Groupthink: People will do things that they see other people are doing. In a bookstore, we pay attention to bestsellers because other people have bought the book. This phenomenon is commonly used in the marketing of products, as with customer testimonials.
Imposition of Authority: People tend to be submissive towards authority figures. The politics of war shows how easy it is for governments to pressure people into supporting military action.
Celebrity Pressure: People are more easily persuaded by other people that they like or admire, such as celebrities.
Artificial Scarcity: If something is in short supply, that fact alone can help generate demand. E.g. making offers for goods that are available for a limited time only may encourage sales.
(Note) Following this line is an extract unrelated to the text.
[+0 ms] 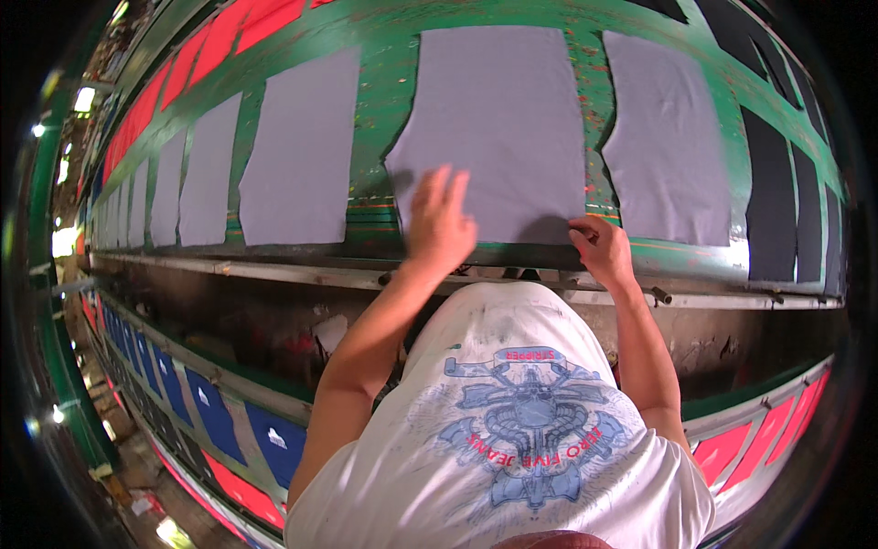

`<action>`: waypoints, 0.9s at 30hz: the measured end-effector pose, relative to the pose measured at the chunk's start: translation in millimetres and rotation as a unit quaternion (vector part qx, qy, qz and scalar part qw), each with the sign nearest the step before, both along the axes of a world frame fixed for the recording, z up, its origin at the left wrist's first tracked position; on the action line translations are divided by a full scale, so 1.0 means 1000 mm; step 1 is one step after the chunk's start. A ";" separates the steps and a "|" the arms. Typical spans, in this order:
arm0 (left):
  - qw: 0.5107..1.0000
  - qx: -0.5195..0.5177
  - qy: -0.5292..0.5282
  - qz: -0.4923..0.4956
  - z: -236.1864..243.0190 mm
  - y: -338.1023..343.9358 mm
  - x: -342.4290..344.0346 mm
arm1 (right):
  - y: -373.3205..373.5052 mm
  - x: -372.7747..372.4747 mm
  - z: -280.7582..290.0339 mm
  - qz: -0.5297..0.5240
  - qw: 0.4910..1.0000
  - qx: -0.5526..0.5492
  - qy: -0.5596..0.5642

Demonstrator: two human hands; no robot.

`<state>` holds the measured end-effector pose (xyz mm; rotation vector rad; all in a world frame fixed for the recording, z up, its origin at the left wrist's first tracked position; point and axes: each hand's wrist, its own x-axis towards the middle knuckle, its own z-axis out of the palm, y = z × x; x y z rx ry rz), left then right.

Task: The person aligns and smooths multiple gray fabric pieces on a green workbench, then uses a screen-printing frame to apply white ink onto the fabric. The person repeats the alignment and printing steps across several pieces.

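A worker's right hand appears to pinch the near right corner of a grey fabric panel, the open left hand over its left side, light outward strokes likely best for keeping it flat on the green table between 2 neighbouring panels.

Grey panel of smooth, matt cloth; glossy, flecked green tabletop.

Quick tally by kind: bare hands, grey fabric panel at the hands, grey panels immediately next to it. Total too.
Bare hands: 2 (left hand, right hand)
Grey fabric panel at the hands: 1
Adjacent grey panels: 2 (left neighbour, right neighbour)
Total: 5
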<state>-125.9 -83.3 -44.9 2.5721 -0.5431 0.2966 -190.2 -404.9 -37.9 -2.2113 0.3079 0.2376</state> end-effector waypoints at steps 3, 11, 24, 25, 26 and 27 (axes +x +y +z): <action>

Stories have been hugely important throughout history as tools for changing people’s minds. Rather than making decisions by careful intellectual effort, we make most of them through narrative. We cannot decide that to do until we decide what story we see ourselves as living. If we want to change the way people act, we need to change those stories. It is increasingly recognized in business that storytelling is what effective leaders do. But why do some stories spark actions and others don’t?
Some psychologists have suggested that the underlying mechanism for stories that spark change is what they call transportation. Listeners go on a kind of journey. They are transported by the storyteller into a different world. The imagined reality they visit is a world elicited by a storyteller who stimulates this mental world into existence, making listeners give up their groundedness in the here-and-now. When the story is very powerful, the listeners may return to their real world as changed persons.
However, it can take time to tell a story that fully transports the listener to another world. Nowadays listeners rarely have the patience for long stories. This can lead to exaggeration of the benefits in a story, which can leave the audience doubtful. To get the story to stick, financial resources, coordination with multiple storytellers, and exercise of power may be needed.
“Business leaders need a teachable point of view – a set of ideas about success in the marketplace and a set of values based on personal and organizational success.” – Noel Tichy
Here the story is told not to engage the audience fully in the storyteller’s story that each listener returns a changed person, but to spark a new story in the mind of the listener. The presenter’s story is deliberately crafted to let the listeners not only hear the presenter telling the story, but to also hear their own silent voices within, as their minds look for an analogous story for their own lives.
The Biblical parables are examples of indirect narratives. The interest of the story in a parable isn’t in the story itself. The characters are not richly drawn and the events are described sketchily. The teller makes no effort to transport the listener to a different world by evoking sights, sounds, and smells of the context so he can return emotionally scarred by the experience. Instead, the object is to spark a new story in the mind of the listener about a similar issue that he may be facing. The parables are a long way from a well-told story, and yet they continue to be effective after thousands of years, because they generate new stories in the minds of the listeners – the change is espoused with energy and enthusiasm.
To sum up
Experimental methods are more likely to be effective than nonexperimental methods, because the emotional imprint of a live experience is usually more pronounced than that of a virtual experience by way of language
Narratives are more likely to be effective than abstract communications, because this is how human beings think and make decisions, and because it stimulates the emotional significance of experiential learning.
Indirect methods are more likely to be effective than direct methods, because indirect methods leave it up to the audience to make up their own minds rather than having opinions forced upon them.